Hayden resident Jan Leslie has written two history books and began volunteering at the Hayden Heritage Center in 2005.

Photo by Matt Stensland

Hayden resident Jan Leslie has written two history books and began volunteering at the Hayden Heritage Center in 2005.

History buff mines town facts

Jan Leslie compiles volumes of information about Hayden

— Jan Leslie spins tales of Hayden from memory, whipping out name after name and date after date, debunking local lore and pointing in all directions to the historical spots of her hometown.

Leslie has dug up most of Hayden's history, reading and rereading newspaper articles from across Routt County. She volunteers for the Hayden Heritage Center and has put together bulging binders of historical information.

"I just really like lists," she said. "I think that helps."

Leslie, 70, said she wasn't sure how she got into the history business. She started volunteering at the museum in 2005.

She has written two books: "Routt County Rural Schools, 1883-1960" and "Anthracite, Barbee and Tosh: The History of Routt County and its Post Offices, 1875-1971." Leslie's sister, Nadine, also is a history buff and has worked with her.

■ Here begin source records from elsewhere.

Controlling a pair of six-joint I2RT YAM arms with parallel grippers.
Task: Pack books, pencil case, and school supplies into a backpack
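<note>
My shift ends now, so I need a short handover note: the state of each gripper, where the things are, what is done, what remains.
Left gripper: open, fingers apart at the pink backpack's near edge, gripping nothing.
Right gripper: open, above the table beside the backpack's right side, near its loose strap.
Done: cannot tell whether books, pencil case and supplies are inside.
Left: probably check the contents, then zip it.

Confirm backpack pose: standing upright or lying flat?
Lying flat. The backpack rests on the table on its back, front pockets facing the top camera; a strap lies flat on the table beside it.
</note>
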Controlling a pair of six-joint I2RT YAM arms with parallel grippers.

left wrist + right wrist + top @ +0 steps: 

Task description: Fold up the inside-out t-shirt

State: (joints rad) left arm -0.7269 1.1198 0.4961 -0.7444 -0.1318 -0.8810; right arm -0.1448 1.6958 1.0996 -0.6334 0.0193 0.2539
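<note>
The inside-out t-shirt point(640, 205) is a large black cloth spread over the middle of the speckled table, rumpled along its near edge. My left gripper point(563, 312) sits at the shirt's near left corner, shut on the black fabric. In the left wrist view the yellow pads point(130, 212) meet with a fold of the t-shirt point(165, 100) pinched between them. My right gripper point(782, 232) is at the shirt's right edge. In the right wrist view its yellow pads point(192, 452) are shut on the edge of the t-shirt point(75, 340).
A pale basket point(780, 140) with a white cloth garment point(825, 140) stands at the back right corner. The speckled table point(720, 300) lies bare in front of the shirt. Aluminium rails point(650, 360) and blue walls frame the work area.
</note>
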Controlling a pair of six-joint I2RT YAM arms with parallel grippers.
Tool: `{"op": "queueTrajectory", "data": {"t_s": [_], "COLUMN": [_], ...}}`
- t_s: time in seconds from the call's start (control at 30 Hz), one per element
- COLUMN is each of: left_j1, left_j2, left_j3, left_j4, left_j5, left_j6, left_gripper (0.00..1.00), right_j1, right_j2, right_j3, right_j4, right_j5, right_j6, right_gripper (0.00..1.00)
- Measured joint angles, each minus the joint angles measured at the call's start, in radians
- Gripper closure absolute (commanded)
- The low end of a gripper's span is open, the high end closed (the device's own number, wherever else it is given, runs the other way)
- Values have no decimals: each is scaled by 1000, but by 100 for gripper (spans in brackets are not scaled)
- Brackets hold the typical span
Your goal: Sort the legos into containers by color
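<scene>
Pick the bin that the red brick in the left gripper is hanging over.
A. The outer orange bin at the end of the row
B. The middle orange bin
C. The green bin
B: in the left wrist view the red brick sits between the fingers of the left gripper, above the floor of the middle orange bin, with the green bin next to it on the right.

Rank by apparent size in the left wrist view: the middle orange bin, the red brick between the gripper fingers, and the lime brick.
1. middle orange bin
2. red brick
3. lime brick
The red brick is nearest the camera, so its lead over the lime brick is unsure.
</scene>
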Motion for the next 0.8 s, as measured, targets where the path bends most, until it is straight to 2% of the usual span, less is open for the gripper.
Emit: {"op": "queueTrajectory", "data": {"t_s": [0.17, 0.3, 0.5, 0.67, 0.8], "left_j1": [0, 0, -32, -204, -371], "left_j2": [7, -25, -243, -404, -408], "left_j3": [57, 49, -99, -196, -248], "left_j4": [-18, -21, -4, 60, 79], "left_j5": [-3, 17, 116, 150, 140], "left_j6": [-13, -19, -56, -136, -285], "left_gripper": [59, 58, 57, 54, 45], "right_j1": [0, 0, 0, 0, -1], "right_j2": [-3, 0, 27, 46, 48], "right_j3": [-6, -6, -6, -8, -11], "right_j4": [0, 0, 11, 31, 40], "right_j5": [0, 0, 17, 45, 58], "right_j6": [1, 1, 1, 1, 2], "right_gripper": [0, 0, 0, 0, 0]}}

Jan Leslie's binders include personality profiles from the 1960s, information on Hayden High School graduates and histories of the main streets in town. The former fourth-grade teacher was born in Steamboat Springs but has lived in Hayden since 1943, except during college in Greeley and a stint in Yampa from 1961 to 1966.

Ask Leslie anything, museum curator Mary Pat Dunn said, and she has an answer.

"It's accurate," Dunn said. "If she gets it down, you can really count on it being well researched. That's just really valuable."

Leslie noted that her work isn't always 100 percent accurate because the newspapers aren't 100 percent accurate. Regardless, the Hayden Heritage Center's board is grateful to have Leslie, Dunn said.

"She scanned 600, 700 photos out of old newspapers, indexed them to make it easy for me to find them," Dunn said.

As information surfaces, Leslie said, she often has to revise her work. A couple of Hayden businesses, for example, were thought to have been on the eastern side of the street but turned out to have been on the western side.

"Once you put it all together and you find out your introductory sentence was wrong, you have to start over," Leslie said. "But it's fun."

Leslie is gathering information on Routt County school superintendents. Historical data is tough to verify, she said, adding that some beliefs about local history are false. James Crawford often is said to have been the first superintendent in the county, but he wasn't, she said. Crawford turned down the appointment.

A man known as Maj. Thompson took credit for founding Hayden, she said, but he didn't. He was a squatter who never filed on a homestead, Leslie said.

"It just didn't happen that way," she said.

Leslie's family has some Hayden history of its own. Her father, Truman Leslie, ran the local pharmacy for decades. And Jan Leslie lives with Nadine at Lincoln Avenue and Walnut Street, in what happens to be one of the oldest houses in town. It was built in the 1890s, she said.

Dunn said she has watched Leslie's work reinvigorate her. When Leslie started at the heritage center, she had trouble getting up the stairs.

Not anymore.

"She's getting really ornery and strong since she got here," Dunn joked. "She pops up the stairs with these books."